Windows 7 eyed by antitrust regulators
New OS must toe the line, says analyst, which puts Microsoft on the hot seat
Computerworld - Technical advisers to the antitrust regulators who monitor Microsoft Corp.'s business practices in the U.S. will probe Windows 7, the follow-up to Vista, to ensure it abides by the rules set for the company.
Though few details are known about Windows 7, and those that are available rely on shaky evidence, the three-person panel of computer experts that works for state antitrust officials has a copy of the operating system, according to the status report filed late last month with U.S. District Judge Colleen Kollar-Kotelly.
"In addition, the TC [technical committee] has begun to review Windows 7 itself. Microsoft recently supplied the TC with a build of Windows 7 and is discussing TC testing going forward," the report said. "The TC will conduct middleware-related tests on future builds of Windows 7."

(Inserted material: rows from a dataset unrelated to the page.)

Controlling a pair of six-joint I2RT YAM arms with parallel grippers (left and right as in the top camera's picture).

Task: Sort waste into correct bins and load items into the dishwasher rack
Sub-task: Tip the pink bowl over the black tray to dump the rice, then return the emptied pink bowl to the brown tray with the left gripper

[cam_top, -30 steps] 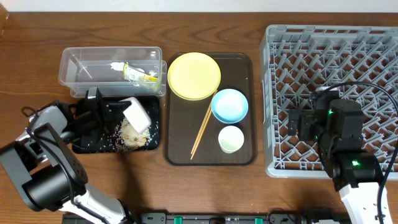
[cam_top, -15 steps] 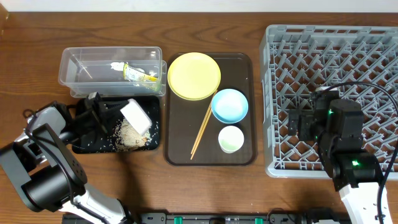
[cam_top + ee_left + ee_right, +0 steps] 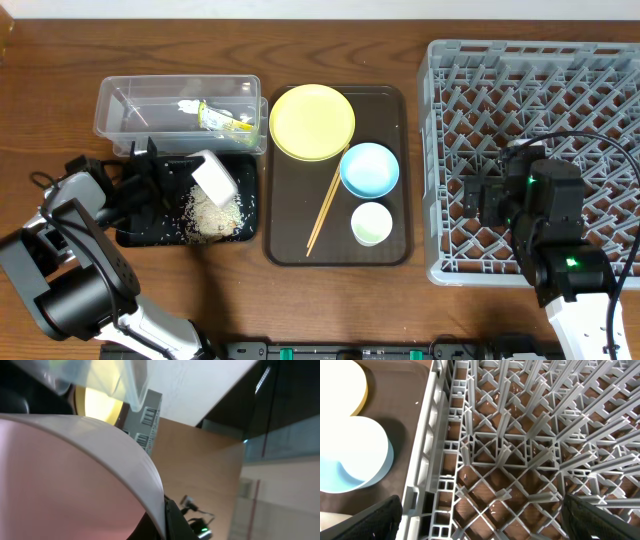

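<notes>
Since a second ago the white bowl (image 3: 214,178), clamped in the closed left gripper (image 3: 175,180), has shifted slightly up and left. It is tipped over the rice scraps (image 3: 208,215) heaped in the shallow black tray (image 3: 138,236). Behind, the clear tub (image 3: 130,110) holds the crumpled wrapper (image 3: 222,120). The smooth yellow plate (image 3: 312,122), blue bowl (image 3: 369,168), chopsticks (image 3: 325,212) and green cup (image 3: 371,223) sit on the brown tray (image 3: 290,225). The right gripper (image 3: 478,200) hangs wide open and empty over the grey pegged rack (image 3: 560,80).
</notes>
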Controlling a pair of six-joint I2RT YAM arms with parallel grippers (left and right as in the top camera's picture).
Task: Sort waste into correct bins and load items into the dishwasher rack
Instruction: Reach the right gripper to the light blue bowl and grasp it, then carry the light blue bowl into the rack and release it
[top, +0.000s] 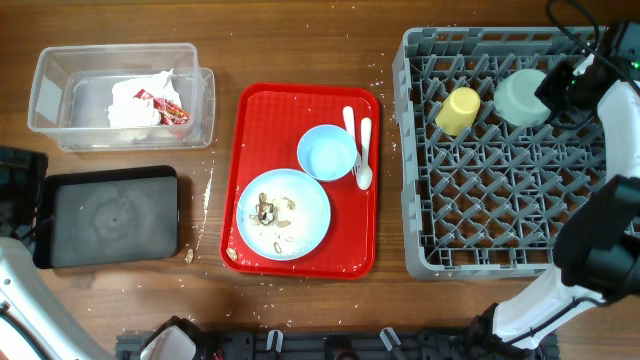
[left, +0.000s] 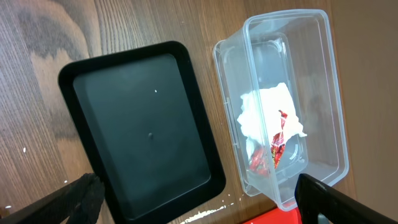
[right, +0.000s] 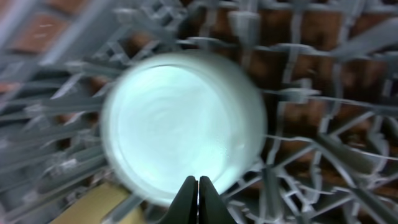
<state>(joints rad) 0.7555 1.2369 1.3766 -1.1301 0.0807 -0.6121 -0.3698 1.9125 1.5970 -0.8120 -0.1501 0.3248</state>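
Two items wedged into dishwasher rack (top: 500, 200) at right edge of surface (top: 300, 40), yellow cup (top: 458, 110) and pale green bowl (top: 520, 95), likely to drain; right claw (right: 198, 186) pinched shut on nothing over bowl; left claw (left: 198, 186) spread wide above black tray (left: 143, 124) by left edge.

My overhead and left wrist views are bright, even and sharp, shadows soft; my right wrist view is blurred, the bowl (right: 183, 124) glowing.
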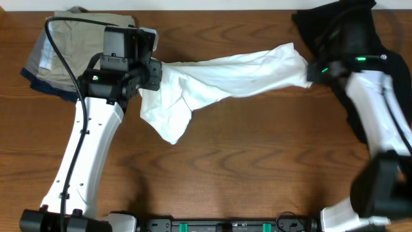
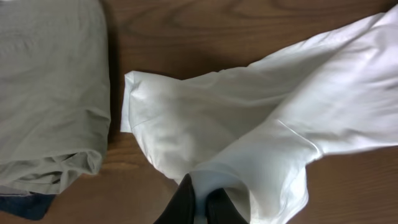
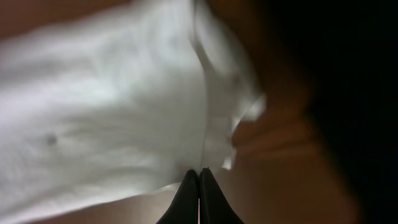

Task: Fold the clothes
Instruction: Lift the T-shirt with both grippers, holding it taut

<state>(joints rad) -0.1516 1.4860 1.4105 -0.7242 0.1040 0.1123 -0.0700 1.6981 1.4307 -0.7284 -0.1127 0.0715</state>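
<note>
White T-shirt [image 1: 225, 74], stretched: my left claw [image 2: 200, 191] gripped it shut; my right claw [image 3: 199, 172] pinched its edge. That thin pinch risked slipping under tension.

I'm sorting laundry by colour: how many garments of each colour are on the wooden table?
white cotton T-shirt: 1
black garment: 1
folded khaki garment: 1
folded grey garment: 1
folded navy garment: 1
Total: 5
</note>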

Microsoft has been under the eye of regulators since it struck a deal in 2002 that required the company to document communication protocols. The decree also set up the technical committee and forced Microsoft and state and federal antitrust officials to deliver regular reports to Kollar-Kotelly.

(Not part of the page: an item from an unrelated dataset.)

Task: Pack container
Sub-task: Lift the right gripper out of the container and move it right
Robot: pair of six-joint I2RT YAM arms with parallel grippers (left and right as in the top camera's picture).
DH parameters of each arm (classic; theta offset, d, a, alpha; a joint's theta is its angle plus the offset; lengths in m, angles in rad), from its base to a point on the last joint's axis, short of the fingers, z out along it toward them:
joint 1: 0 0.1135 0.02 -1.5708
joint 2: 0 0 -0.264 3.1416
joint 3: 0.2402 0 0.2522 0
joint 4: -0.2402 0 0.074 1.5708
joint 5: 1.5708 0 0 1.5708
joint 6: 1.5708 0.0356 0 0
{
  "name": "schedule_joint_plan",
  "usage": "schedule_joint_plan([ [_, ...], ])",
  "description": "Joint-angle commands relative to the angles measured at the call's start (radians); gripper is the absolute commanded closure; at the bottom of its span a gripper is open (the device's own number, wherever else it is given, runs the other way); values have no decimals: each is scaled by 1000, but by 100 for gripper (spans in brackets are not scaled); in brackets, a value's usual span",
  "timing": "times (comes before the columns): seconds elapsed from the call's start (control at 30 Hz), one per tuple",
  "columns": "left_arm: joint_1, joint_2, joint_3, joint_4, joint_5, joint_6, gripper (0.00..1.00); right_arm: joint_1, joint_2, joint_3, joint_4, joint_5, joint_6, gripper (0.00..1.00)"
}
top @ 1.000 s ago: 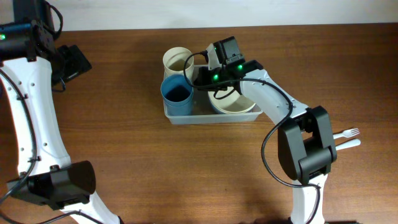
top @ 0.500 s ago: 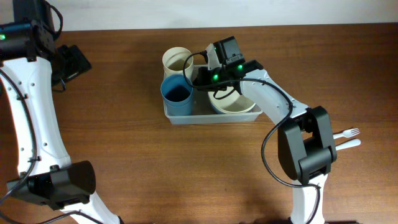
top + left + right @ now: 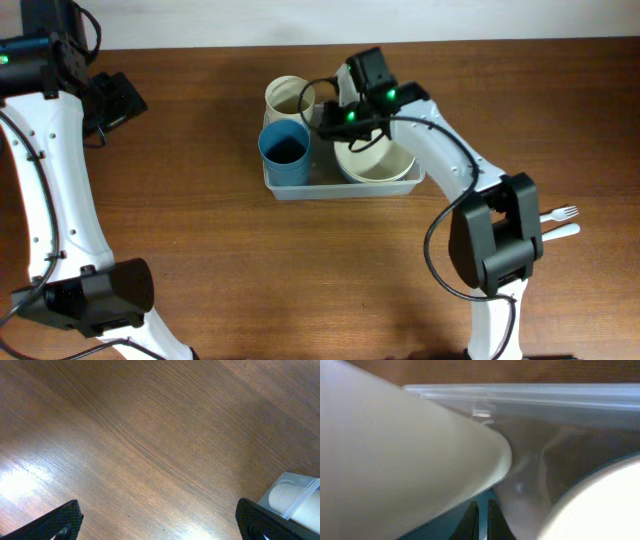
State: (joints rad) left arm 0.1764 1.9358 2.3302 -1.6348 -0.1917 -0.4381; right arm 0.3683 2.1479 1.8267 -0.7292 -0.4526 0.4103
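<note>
– step in hand?
– placing. container (image 3: 340, 190) sits mid desk (image 3: 200, 260), holding blue cup (image 3: 285, 150), cream cup (image 3: 288, 97), bowl (image 3: 375, 165). right hand (image 3: 481, 521) hangs between them, clenched, seemingly empty; left hand (image 3: 160, 520) released, well apart.
– next?
– likely lift clear, fetch fork (image 3: 562, 213).

Can't resolve much in right wrist view, all blur; cream cup (image 3: 395, 450) cropped left and top, bowl (image 3: 600, 505) cropped lower right; only two dark slivers of right gripper (image 3: 481, 516) at bottom edge, grip unreadable. From overhead, can't see its fingers under wrist housing; losing far rim of container (image 3: 340, 188) and part of bowl under right arm; fork (image 3: 563, 213) handle hidden behind arm base; white utensil (image 3: 562, 231) too small to name. In left wrist view, left gripper (image 3: 160, 522) tips clipped by bottom edge.
</note>
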Motion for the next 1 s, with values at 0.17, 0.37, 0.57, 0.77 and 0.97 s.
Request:
schedule_joint_plan([
  [0.17, 3, -4, 8, -1, -7, 8, 0, -19, 5, 262, -180, 141, -55, 96],
  [0.37, 3, -4, 8, -1, -8, 8, 0, -87, 2, 459, -422, 293, -24, 82],
  [0.57, 3, -4, 8, -1, -8, 8, 1, -234, 1, 618, -690, 360, -10, 34],
  [0.77, 3, -4, 8, -1, -8, 8, 0, -399, 1, 681, -906, 391, -13, 1],
  [0.97, 3, -4, 8, -1, -7, 8, 0, -513, 0, 665, -970, 412, -33, 1],
])
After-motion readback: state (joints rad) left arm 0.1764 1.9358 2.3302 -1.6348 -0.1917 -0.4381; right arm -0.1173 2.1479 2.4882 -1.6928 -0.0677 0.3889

Although the decree was originally set to expire in early November 2007, several states objected, and after months of legal back-and-forth between the states and Microsoft, in January Kollar-Kotelly extended the decree's rules and enforcement policies by another two years to November 2009.

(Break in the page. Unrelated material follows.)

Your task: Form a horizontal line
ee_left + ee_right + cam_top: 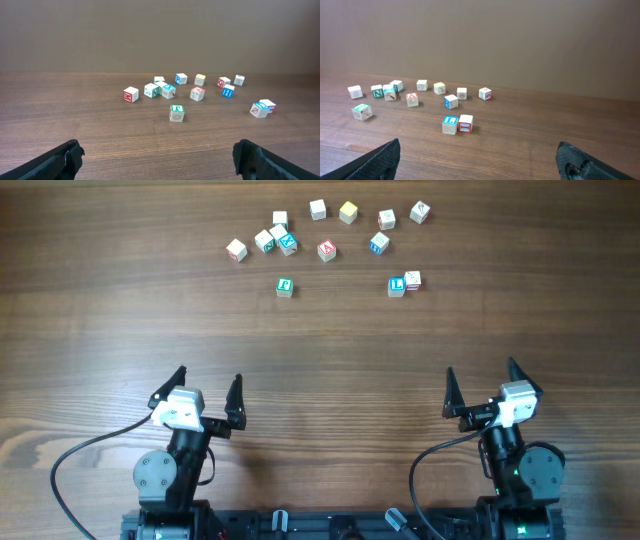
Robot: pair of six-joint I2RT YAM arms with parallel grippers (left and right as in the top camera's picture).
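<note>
Desk (320, 350): brown wood-grain top, matte, fine horizontal streaks; plain brown wall (160, 35) behind in wrist views. Alphabet cubes (327, 250): small pale wooden blocks, square-edged, faces printed green, blue, red; scattered loosely across far half of desk, not yet lined up. Blue L cube (397, 285) touches red-faced cube (412, 279); green-topped cube (285, 286) stands alone. Left fingers (236, 400), right fingers (451, 392): black, tapered, spread wide, grasping nothing, at near edge.

Blue "L" legible on top face of L cube (450, 124), right half of table (530, 145). Green "N" on N cube (377, 92), left half. Remaining cube letters unreadable.
</note>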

"The provisions of the final judgments have not yet had the chance to operate together as the comprehensive remedy the court and the parties envisioned when the final judgments were entered," she said then.
Parts of the 2002 decree requires that for any new feature added to Windows that meets the definition of "Microsoft middleware product," the company must help rivals integrate their similar software with Windows. Last year, Google Inc. argued that Windows Vista's desktop search was a new feature -- not an extension of the search in Windows XP -- thus making it middleware, so Microsoft should be forced to open Vista to other search providers. Microsoft conceded the point before Kollar-Kotelly could rule; Vista SP1, which rolls out to the general user population this month, sports changes that allow users to select non-Microsoft search engines to power Vista's desktop search.
That example is important because it points to the scrutiny Windows 7 will be subjected to. "Microsoft has learned that this oversight is not going away very quickly, and that they have to deal with it proactively," said Michael Gartenberg, an analyst at JupiterResearch. "Their challenge for Windows 7 will be how can they continue to add features that consumers will want that also don't run afoul of regulators?"